What is the biblical support for asserting that publicly reciting marriage vows creates marriage? After all, nowhere in Genesis 1 or 2 do Adam and Eve make marriage vows. In fact, the pages of Scripture contain no specific marriage vows. Might we infer that vows and a marriage license are irrelevant, for if two people love each other, then aren't they married in God's sight? Before we press what is not in the biblical text, let's note what is. God specifically gave Adam and Eve to each other.

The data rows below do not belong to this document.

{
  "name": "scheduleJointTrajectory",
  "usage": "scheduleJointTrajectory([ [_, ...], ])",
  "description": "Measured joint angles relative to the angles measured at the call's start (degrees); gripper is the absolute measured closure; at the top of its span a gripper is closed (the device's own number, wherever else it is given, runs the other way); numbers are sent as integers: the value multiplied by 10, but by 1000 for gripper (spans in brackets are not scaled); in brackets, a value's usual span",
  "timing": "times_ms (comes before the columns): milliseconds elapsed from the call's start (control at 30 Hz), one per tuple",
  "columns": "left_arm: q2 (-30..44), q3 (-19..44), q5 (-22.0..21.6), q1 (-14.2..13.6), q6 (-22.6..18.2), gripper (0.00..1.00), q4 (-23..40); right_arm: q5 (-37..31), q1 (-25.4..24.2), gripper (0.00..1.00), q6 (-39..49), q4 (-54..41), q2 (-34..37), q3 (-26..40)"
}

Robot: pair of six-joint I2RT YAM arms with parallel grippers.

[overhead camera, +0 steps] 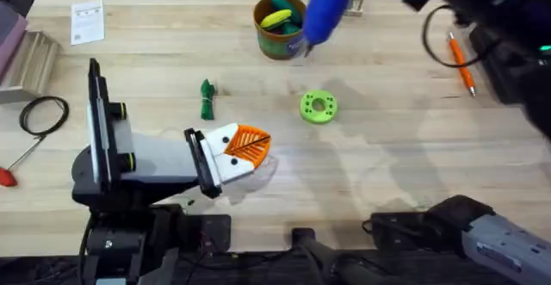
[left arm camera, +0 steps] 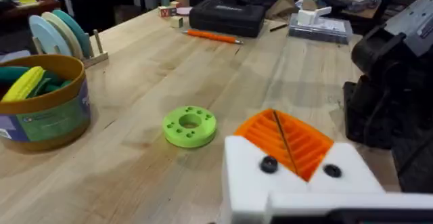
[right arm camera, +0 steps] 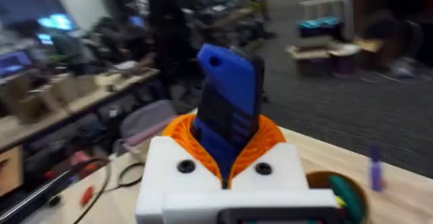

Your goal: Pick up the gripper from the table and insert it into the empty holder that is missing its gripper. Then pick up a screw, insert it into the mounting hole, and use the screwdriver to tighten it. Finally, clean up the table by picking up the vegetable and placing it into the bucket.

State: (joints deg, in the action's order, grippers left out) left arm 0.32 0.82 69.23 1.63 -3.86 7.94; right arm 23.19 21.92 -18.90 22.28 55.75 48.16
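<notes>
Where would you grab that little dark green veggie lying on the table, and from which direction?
Probably across the narrow middle of the vegetable, coming straight down from above. It lies flat on the table as a slim piece, its long axis running away from the arm bases, so fingers closing on its two long sides should catch it. The green disc and bucket stand well apart, leaving room.

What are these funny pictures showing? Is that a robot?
Yes! Two robot arms work at a wooden table. One picture looks down from above; the other two come from little cameras on each arm's wrist. The right pincer holds a blue screwdriver up in the air. The left pincer rests low by the table, its orange pads together. On the table lie a dark green toy vegetable, a bright green disc and a bucket with toys inside.
</notes>
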Motion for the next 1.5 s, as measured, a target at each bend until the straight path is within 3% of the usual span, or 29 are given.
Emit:
scheduleJointTrajectory([
  [233, 0, 0, 0, 0, 0, 991, 0, 121, 35, 976, -32, 167, 51, -9],
  [700, 0, 0, 0, 0, 0, 991, 0, 219, 171, 976, -22, 369, 177, -9],
  [1167, 0, 0, 0, 0, 0, 991, 0, 320, 207, 976, 32, 377, 195, -9],
  [1500, 0, 0, 0, 0, 0, 991, 0, 335, 210, 976, 75, 376, 219, -9],
])
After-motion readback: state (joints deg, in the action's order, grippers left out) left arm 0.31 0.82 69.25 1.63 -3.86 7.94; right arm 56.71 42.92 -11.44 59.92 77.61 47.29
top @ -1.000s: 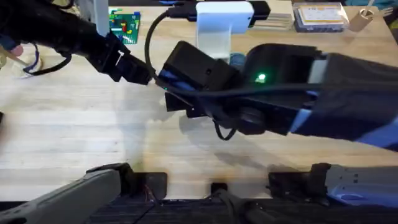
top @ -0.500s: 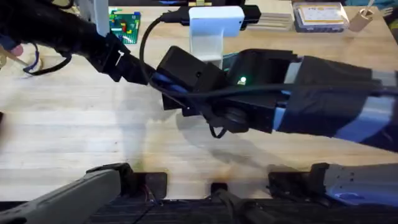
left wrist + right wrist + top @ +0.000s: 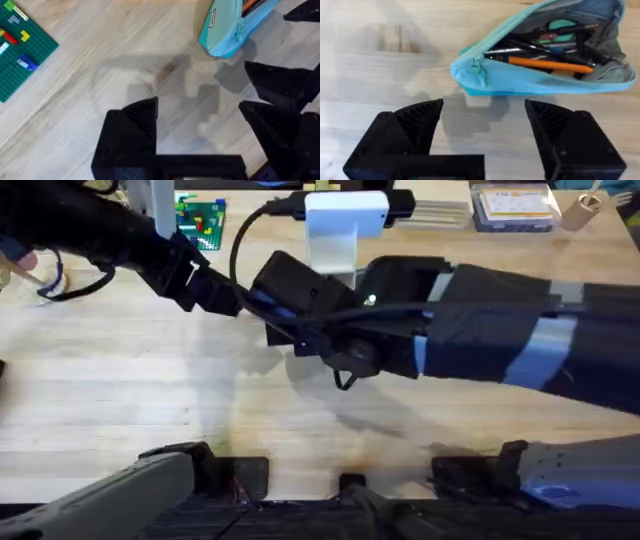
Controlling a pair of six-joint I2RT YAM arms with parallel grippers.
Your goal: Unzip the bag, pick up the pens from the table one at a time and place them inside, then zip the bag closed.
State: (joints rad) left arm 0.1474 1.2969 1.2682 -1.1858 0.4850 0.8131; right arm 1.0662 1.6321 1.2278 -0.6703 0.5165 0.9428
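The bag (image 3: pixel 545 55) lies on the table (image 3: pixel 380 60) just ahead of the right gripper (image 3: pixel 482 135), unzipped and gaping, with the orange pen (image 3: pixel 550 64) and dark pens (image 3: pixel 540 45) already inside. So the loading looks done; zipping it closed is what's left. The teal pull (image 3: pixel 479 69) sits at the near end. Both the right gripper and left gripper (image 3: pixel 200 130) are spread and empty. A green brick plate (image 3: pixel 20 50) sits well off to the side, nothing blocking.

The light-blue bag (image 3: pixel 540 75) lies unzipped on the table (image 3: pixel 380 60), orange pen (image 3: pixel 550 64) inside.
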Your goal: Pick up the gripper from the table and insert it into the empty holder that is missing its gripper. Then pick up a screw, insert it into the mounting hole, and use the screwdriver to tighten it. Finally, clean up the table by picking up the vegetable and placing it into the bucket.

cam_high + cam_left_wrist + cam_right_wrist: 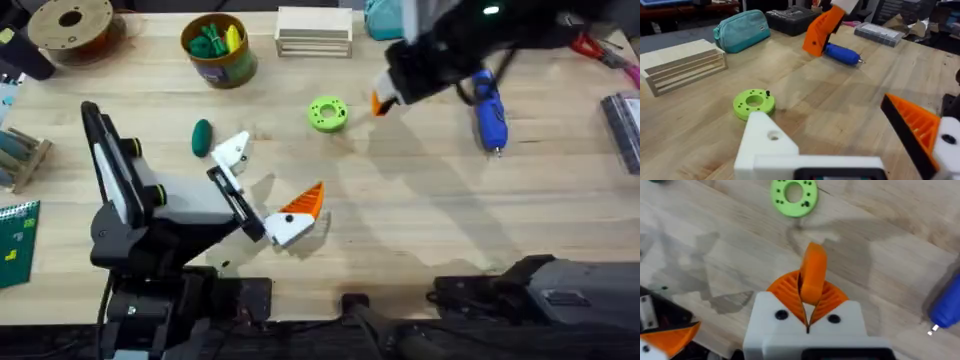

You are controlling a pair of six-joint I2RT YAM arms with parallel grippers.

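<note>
- Right gripper (pixel 807 297) clenched on the gripper (pixel 813 277), lifted off table (pixel 420 210)
- Holder (pixel 234 152) on left gripper (pixel 268 192), open, not yet filled
- Screw, screwdriver (pixel 489 110) beside my pincer, vegetable (pixel 201 137) near holder: all left to do

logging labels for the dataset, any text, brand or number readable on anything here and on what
No text can be read in any view.
The purple band on the bucket: no lettering can be made out.
The green card at the table's left edge: yellow marks, too blurred to read.
The grey box near the screwdriver: any print is too small to read.
The green ring disc: plain, holes only.
</note>
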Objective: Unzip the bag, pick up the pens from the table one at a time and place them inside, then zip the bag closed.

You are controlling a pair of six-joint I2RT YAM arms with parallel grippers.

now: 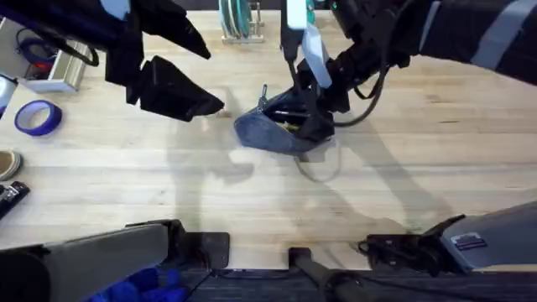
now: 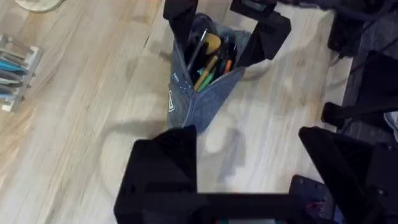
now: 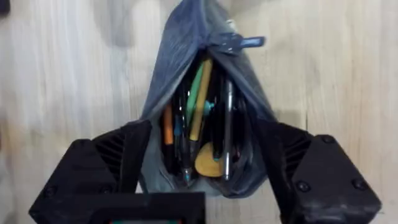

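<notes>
Mid-table, the soft bag (image 1: 277,130) gapes, pens (image 3: 205,118) stuffed inside; it'll sag unless braced. Right gripper (image 1: 306,113) pinches its open end. Left gripper (image 1: 197,102) hovers spread, left of it. Grab the zipper pull (image 3: 239,42).

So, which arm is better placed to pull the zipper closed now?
The left. The right gripper straddles the open bag, steadying its end. The left gripper is open and free beside it, facing the bag's zipper pull.
</notes>
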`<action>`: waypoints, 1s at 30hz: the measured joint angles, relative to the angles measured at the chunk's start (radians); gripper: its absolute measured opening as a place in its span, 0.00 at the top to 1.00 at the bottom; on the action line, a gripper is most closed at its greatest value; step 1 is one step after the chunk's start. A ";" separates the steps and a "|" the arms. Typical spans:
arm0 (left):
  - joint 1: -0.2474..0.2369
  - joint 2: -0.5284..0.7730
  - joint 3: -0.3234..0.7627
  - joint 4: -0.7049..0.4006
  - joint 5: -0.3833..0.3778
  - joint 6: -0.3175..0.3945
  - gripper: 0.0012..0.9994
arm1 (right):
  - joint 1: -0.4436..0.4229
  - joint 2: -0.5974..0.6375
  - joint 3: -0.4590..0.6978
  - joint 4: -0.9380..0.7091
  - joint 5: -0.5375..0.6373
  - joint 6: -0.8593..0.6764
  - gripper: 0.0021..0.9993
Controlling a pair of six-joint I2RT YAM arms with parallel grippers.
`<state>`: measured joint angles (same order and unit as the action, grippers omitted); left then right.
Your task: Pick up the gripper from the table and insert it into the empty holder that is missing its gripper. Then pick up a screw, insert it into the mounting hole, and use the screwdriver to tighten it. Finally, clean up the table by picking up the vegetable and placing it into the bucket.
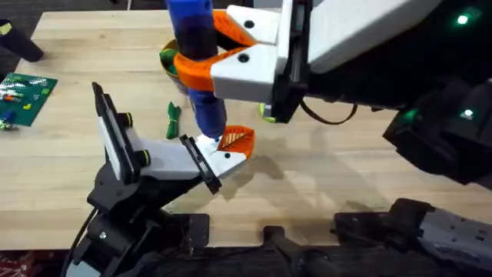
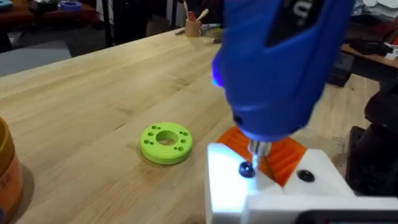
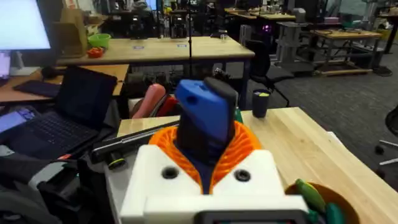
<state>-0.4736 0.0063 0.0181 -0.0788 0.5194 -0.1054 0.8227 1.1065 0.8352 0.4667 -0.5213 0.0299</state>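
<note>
blue screwdriver (image 2: 283, 62) stands close to the lens, big, tapering down to a short metal tip (image 2: 256, 149). tip sits just over a dark screw head (image 2: 246, 169) in the white holder (image 2: 273, 190). second dark hole (image 2: 305, 176) in the holder, off to the side. orange ribbed gripper (image 2: 283, 155) seated behind the tip, against the white part. a lime green ring (image 2: 166, 142) with small holes lies flat on the wooden table (image 2: 93, 93), apart from the holder. an orange-brown rim (image 2: 7, 165) at the edge.

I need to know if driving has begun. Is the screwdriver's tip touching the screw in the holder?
Touching. The left wrist view shows the screwdriver tip on the screw in the holder.
</note>
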 joint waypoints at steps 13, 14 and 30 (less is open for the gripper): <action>0.000 0.000 0.000 0.000 0.000 0.000 0.99 | 0.000 0.006 0.000 -0.026 0.000 -0.005 0.95; 0.000 0.000 0.000 0.000 0.000 0.000 0.99 | 0.000 0.006 0.000 -0.024 0.000 -0.005 0.95; 0.000 0.000 0.000 0.000 0.000 0.000 0.99 | 0.001 0.008 0.000 0.021 0.000 -0.004 0.95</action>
<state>-0.4736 0.0063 0.0181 -0.0788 0.5194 -0.1051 0.8238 1.1149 0.8352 0.4881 -0.5211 0.0257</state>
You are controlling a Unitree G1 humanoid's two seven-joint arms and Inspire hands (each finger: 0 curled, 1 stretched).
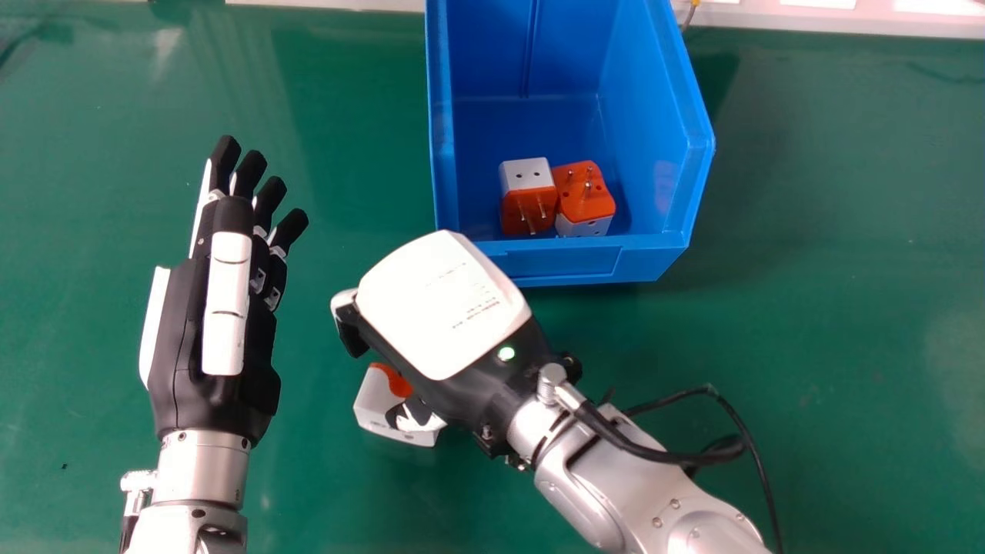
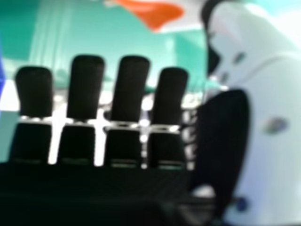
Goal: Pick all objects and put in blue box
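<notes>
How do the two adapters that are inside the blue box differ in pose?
The left adapter has its orange part towards the near wall of the blue box; the right adapter has its white part there. The left adapter sits roughly square to that wall, while the right adapter is turned somewhat. Both are orange and white, with metal pins showing.

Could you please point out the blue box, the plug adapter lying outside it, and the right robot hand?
Blue box (image 1: 565,264): head view, on its front wall.
Plug adapter outside it (image 1: 377,404): head view, on its white part.
Right robot hand (image 1: 442,308): head view, on the white cover of its back.
</notes>
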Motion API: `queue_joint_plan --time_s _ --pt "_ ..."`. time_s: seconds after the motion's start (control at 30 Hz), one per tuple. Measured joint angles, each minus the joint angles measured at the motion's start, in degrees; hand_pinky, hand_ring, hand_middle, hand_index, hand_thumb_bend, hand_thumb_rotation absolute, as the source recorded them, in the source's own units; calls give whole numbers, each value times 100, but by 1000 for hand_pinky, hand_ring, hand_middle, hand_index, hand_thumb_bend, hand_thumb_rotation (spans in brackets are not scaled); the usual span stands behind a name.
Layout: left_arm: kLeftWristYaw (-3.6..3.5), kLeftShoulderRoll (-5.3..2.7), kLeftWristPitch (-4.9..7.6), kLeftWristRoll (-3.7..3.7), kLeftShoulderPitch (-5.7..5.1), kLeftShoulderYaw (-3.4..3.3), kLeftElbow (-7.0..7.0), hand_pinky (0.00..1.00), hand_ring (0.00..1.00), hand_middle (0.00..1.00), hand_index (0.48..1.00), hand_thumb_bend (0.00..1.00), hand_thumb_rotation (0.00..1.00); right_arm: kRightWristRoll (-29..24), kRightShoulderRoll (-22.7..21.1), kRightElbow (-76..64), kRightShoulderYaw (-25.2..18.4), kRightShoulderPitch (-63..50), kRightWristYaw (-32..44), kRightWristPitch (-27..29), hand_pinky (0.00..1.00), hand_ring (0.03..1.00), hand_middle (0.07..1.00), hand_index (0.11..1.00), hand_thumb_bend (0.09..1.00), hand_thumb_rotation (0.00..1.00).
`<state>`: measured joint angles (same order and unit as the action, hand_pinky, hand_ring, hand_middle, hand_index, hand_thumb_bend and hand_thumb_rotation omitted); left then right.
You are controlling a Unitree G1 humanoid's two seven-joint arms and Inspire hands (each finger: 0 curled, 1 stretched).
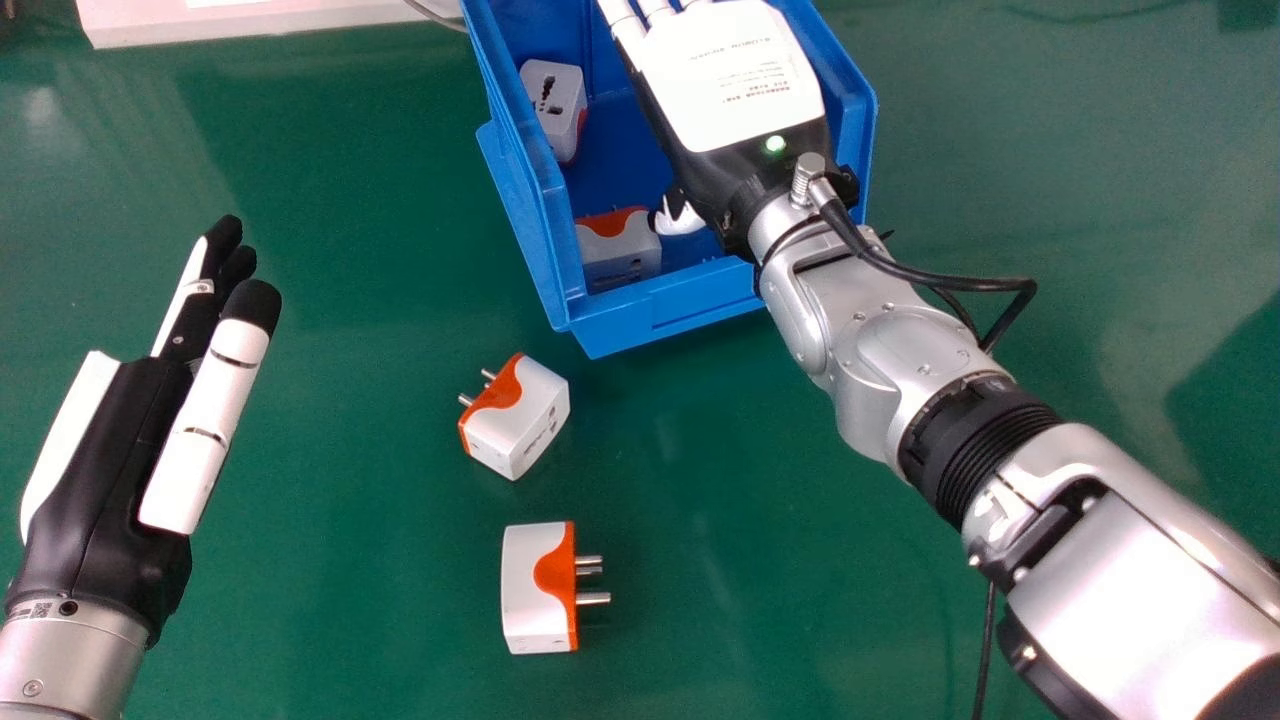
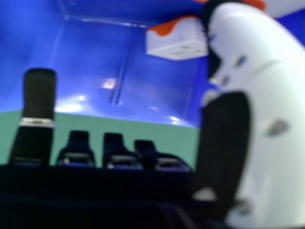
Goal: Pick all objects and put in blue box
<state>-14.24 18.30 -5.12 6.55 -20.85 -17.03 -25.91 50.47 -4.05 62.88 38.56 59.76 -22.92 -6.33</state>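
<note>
Pointing pins (image 1: 594, 599) right, the nearest adapter (image 1: 530, 588) lies with long axis forward.

A green tabletop (image 1: 350, 620) carries an open blue box (image 1: 640, 325) at the frame's upper center. Below it sits a white-and-orange travel adapter (image 1: 530, 415), pins pointing left; a second adapter (image 1: 530, 600), pins pointing right, lies at lower center. A white object (image 1: 250, 22) lines the upper left edge.

Silver right arm (image 1: 900, 350), black ribbed ring (image 1: 980, 440), looped black cable (image 1: 960, 283), white-backed black hand (image 1: 735, 95) (green light (image 1: 775, 144), too)
</note>
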Motion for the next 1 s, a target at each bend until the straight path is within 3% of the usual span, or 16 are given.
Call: queue_joint_plan --time_s 0.4,0.57,0.8,1.0 --pt "8 1 -47 -48 103 43 2 1000 1000 1000 1000 557 1000 -76 -192 -523 -125 -450 -87 -36 838 1000 1000 1000 424 12" --pt "9 3 -75 -48 123 45 6 1000 1000 1000 1000 553 1000 -107 -369 -1772 -385 -1208 -300 -285 851 1000 1000 1000 458 127" --pt "2 10 -112 -42 135 39 12 1000 1000 1000 1000 549 1000 14 -449 -3994 -624 -2766 -376 -951 882 1000 1000 1000 474 186" --pt "0 14 -123 -40 140 28 14 1000 1000 1000 1000 548 1000 428 -520 -5901 -623 -4219 -250 -1320 917 1000 1000 1000 449 237"
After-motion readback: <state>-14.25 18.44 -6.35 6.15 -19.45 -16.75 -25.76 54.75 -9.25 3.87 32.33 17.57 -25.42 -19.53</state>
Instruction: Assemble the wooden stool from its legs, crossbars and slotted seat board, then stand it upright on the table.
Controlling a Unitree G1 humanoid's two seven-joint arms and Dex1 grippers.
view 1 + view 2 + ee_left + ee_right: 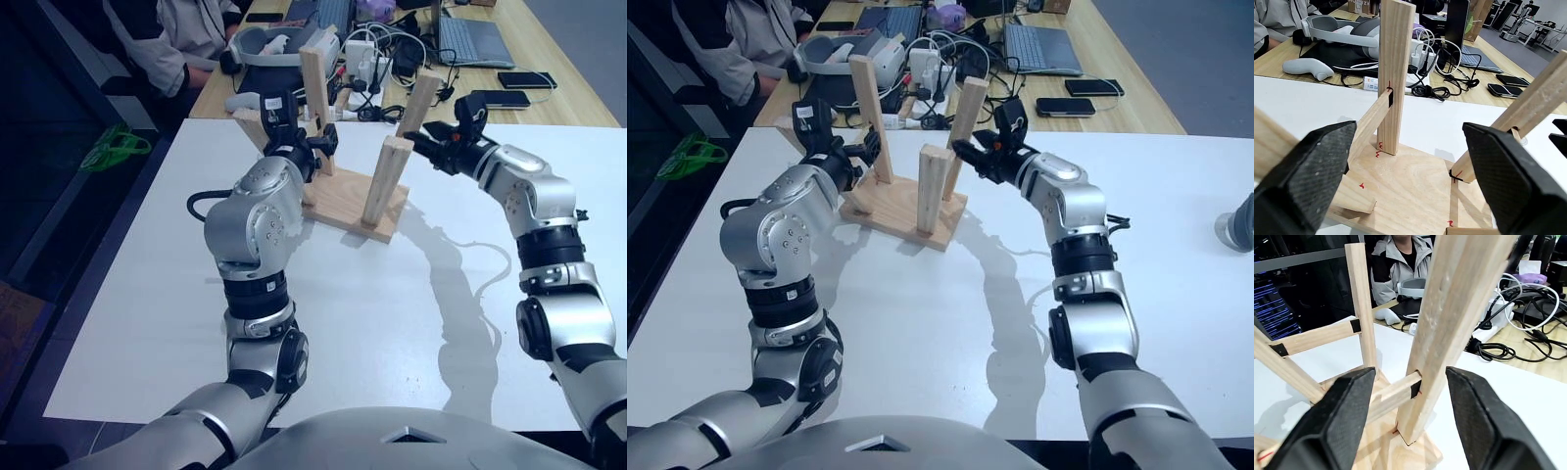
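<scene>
- The left pincer (321, 149) hovers over the seat board's (343, 201) far-left corner, pads spread, gripping nothing.
- The far-left leg (313, 78) rises from that corner, and a crossbar (1369, 125) is slotted into it.
- The stool lies upside down with the seat board flat on the white surface (392, 323) and its legs pointing up.
- The right pincer (416, 144) is above the board's far-right corner. Its pads are spread either side of the far-right leg (423, 98), not clamped on it.
- Judgement: close squarely on the leg above its crossbar joint and press straight down into the board, with the left pincer steadying the frame.
- The left arm hides the board's near-left corner, and I cannot tell how deep the legs sit in their slots.
</scene>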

While no modern marriage vows are found in the Creation account, Adam's declaration in Genesis 2:23—"This is now bone of my bones and flesh of my flesh" (NIV)—serves the same purpose. It is a bold public declaration of his commitment to the woman God had given him. Furthermore, when the following verses describe marriage as a permanent human institution, they use covenant language.
The Hebrew word for "cleave" at Genesis 2:24 may suggest the making of a sacred covenant, for this is the same term used of Israel's maintaining her covenant relationship with Yahweh (Deut. 4:4; 10:20). When two people make marriage vows, they are making oaths not just to each other, but also to God Almighty. This is why Malachi says God is the witness that women are made wives "by covenant" (2:14). In short, one is married when one makes marriage vows witnessed not only by the wedding guests but by God himself.
So where does sex fit into all of this? If two people are married in God's eyes when they make their marriage vows, then is sex truly necessary to create marriage? Sex is not technically necessary to create marriage—Joseph did not have sexual relations with Mary until after Jesus' birth, yet Matthew says they were married (Matt. 1:24-25). But apart from exceptional circumstances, Scripture simply does not picture marital union without physical union. The beautiful erotic imagery of Genesis 2:24-25 is unambiguous. Marriage is a "one flesh" relationship. Sex is not peripheral to marriage but is delicately woven into its very fabric.